More Problems with Graphing Alerting

[Deleted User][Deleted User]
Hi,

I am again having problems with the graphing and alerting features of Serverscheck...



Today the rules show that several checks on main infrastructure servers are down, and have been 3:30am! - All showing as red!



I check the servers however - and all is running fine.



I return to serverscheck, open each rule and press the 'Test Settings' button... I get a status return of 'OK'.



I check the rules view again, if the servers did indeed have a problem between 3:30 and 3:40am (unlikely as I've checked logs and network devices) they should have since issued a further check and show as OK.

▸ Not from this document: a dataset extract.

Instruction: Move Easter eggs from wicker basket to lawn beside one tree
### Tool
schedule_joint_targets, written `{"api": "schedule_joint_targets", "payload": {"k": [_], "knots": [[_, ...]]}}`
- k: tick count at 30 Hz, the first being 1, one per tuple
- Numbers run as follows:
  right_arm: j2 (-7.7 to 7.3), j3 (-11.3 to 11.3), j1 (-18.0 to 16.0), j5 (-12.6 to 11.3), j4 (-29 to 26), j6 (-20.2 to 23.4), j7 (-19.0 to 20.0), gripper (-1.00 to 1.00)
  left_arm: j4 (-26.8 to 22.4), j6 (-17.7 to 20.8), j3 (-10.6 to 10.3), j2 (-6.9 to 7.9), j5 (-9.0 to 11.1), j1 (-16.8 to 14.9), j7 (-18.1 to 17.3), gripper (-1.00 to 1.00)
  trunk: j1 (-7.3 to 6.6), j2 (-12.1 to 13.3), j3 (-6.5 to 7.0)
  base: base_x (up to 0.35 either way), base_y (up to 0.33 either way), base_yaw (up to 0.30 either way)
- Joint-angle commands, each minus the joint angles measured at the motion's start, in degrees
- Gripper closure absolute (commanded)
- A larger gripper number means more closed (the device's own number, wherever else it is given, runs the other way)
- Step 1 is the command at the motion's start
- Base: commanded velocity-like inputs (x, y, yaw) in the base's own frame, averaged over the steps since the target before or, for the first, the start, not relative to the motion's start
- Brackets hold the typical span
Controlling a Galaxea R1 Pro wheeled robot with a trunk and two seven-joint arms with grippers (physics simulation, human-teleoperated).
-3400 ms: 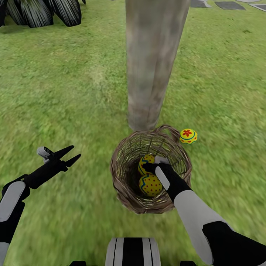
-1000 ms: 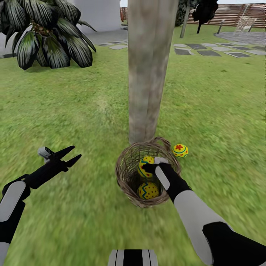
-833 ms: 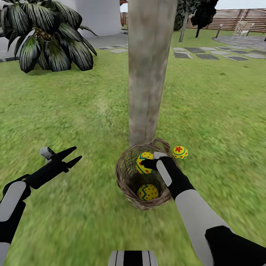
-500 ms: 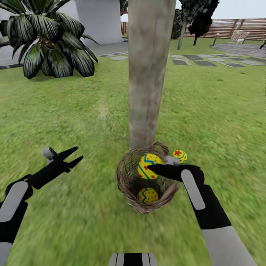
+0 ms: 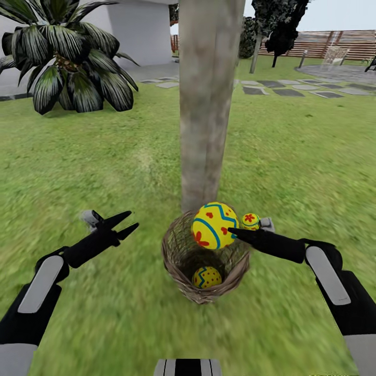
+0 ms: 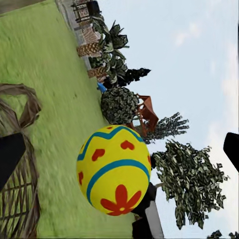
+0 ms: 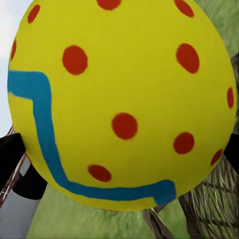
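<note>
My right gripper (image 5: pixel 234 230) is shut on a yellow Easter egg (image 5: pixel 213 225) with a blue zigzag and red marks, held above the rim of the wicker basket (image 5: pixel 175 256). Seen from the right wrist, this egg (image 7: pixel 124 99) sits close up between the dark fingertips (image 7: pixel 9 157). A second egg (image 5: pixel 207 277) lies at the basket's bottom. A third egg (image 5: pixel 250 221) rests on the lawn (image 5: pixel 104 156) beside the base of the tree (image 5: pixel 206 104), just behind the basket. My left gripper (image 5: pixel 125 223) is open and empty, left of the basket. The left wrist view faces the held egg (image 6: pixel 114 169).
A dark-leaved palm (image 5: pixel 68 62) stands at the far left before a white house (image 5: pixel 141 31). Grey stepping stones (image 5: pixel 292 91) and a slatted fence (image 5: pixel 339 44) lie at the far right. Open grass spreads on both sides of the trunk.
The right gripper has lifted one egg from inside the basket to above its rim. The camera has tilted up. My left arm has shifted slightly toward the basket.
</note>
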Motion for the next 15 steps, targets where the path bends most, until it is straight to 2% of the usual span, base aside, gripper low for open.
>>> {"api": "schedule_joint_targets", "payload": {"k": [1, 4, 6, 7, 13, 15], "knots": [[0.04, 0.03, 0.0, 0.09, 0.04, 0.18, 0.12, 1.0, -0.06, 0.28, -0.53, -0.22, 0.01, -0.03, -0.12, -1.0, -0.01, -0.02, -0.01, 0.0, -0.251, -0.177], [0.0, 0.03, 0.11, -0.32, -0.01, 0.22, 0.33, 1.0, -1.86, 0.28, -2.85, -1.64, 0.07, -0.03, -0.25, -1.0, -0.01, -0.02, 0.12, 0.0, -0.059, -0.247], [-0.04, -0.01, 0.12, -0.45, 0.02, 0.22, 0.4, 1.0, -3.24, 0.28, -6.76, -3.46, 0.02, -0.03, -0.27, -1.0, -0.01, -0.02, 0.22, 0.0, -0.007, -0.264], [-0.08, -0.08, 0.13, -0.47, 0.06, 0.22, 0.42, 1.0, -3.85, 0.28, -7.64, -3.91, 0.02, -0.03, -0.27, -1.0, -0.01, -0.02, 0.27, 0.0, -0.002, -0.266], [-0.16, -2.93, 0.14, -0.66, 0.73, 0.22, 0.98, 1.0, -4.45, 0.02, -8.78, -5.26, 0.01, -0.03, 0.14, -1.0, -0.01, -0.02, 0.57, 0.0, 0.0, -0.267], [-0.16, -3.26, 0.14, -0.67, 1.1, 0.22, 1.06, 1.0, -4.48, 0.01, -8.81, -5.56, -0.01, -0.03, 0.24, -1.0, -0.06, 0.01, 1.11, 0.0, 0.0, -0.267]]}}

I then checked the log file for the rule on the serverscheck server - it shows right up until a few minutes ago the rule IS being executed, but returns a 'DOWN' error.



Now I'm confused.



I've not restarted the server yet (which normally resolves this types of issues incase you want any logs etc, but I have noticed there are many instances of memory_check.exe running under task manager of the serverscheck server.

Also, there are duplicate processes for monitoring_rule.exe.



I cant see why the rules are returning a status of OK, the Rules View show them (currently) as down and on top of all this I haven't recieved a single alert to warn me of the problems.



I have a document with screenshots if it helps...?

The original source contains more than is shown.